Problem to work on
Span requested from the data below: the line with "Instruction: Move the" through the line with "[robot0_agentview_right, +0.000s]", both included. Give only these lines again, exactly, and leave every picture out.

=== Begin Enclosure ===

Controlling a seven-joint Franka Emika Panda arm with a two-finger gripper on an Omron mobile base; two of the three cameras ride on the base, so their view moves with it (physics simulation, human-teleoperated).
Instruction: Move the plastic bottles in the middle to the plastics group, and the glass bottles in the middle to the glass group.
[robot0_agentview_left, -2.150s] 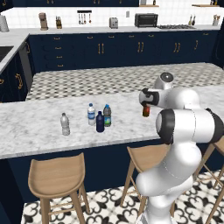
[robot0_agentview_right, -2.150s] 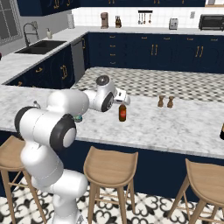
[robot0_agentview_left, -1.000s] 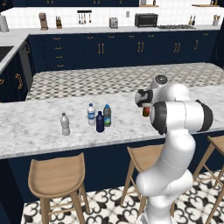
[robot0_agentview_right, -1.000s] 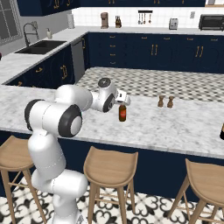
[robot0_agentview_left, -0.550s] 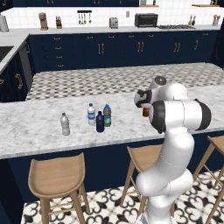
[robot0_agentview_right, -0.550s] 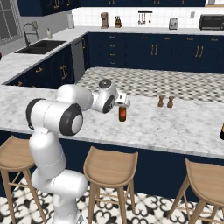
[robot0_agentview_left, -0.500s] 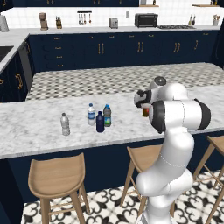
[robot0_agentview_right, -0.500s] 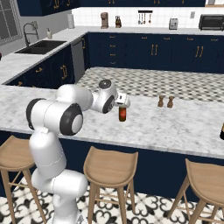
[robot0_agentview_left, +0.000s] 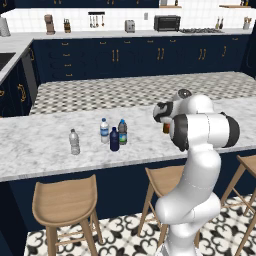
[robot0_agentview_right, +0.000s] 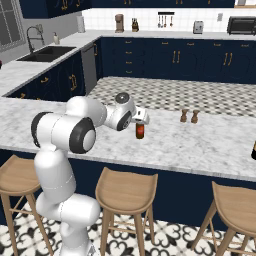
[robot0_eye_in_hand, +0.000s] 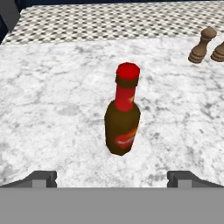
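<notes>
The amber-brown glass bottle with a red cap and orange-red label stands upright on the marble counter, just ahead of my open gripper and not between the fingertips. From the base cameras the hand hovers right above and behind this bottle. The glass group, two small brown bottles, stands to its right. Far to the left, the navy bottle and the blue-capped dark bottle stand beside the labelled water bottle and the greyish one.
The counter runs wide, with wooden stools along its front edge. A dark bottle stands at the counter's far right. A patterned island top lies behind.
The arm's elbow has swung round while the hand stays by the amber bottle. The bottle has not moved and the jaws stay wide apart.
</notes>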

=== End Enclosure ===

Exercise solution
Instruction: Move the plastic bottles in the middle to the plastics group, and the glass bottles in the middle to the glass group.
[robot0_agentview_left, -2.150s] 
[robot0_agentview_right, -2.150s] 
[robot0_agentview_left, -1.000s] 
[robot0_agentview_right, -1.000s] 
[robot0_agentview_left, -0.550s] 
[robot0_agentview_right, -0.550s] 
[robot0_agentview_left, -0.500s] 
[robot0_agentview_right, -0.500s] 
[robot0_agentview_left, +0.000s] 
[robot0_agentview_right, +0.000s] 

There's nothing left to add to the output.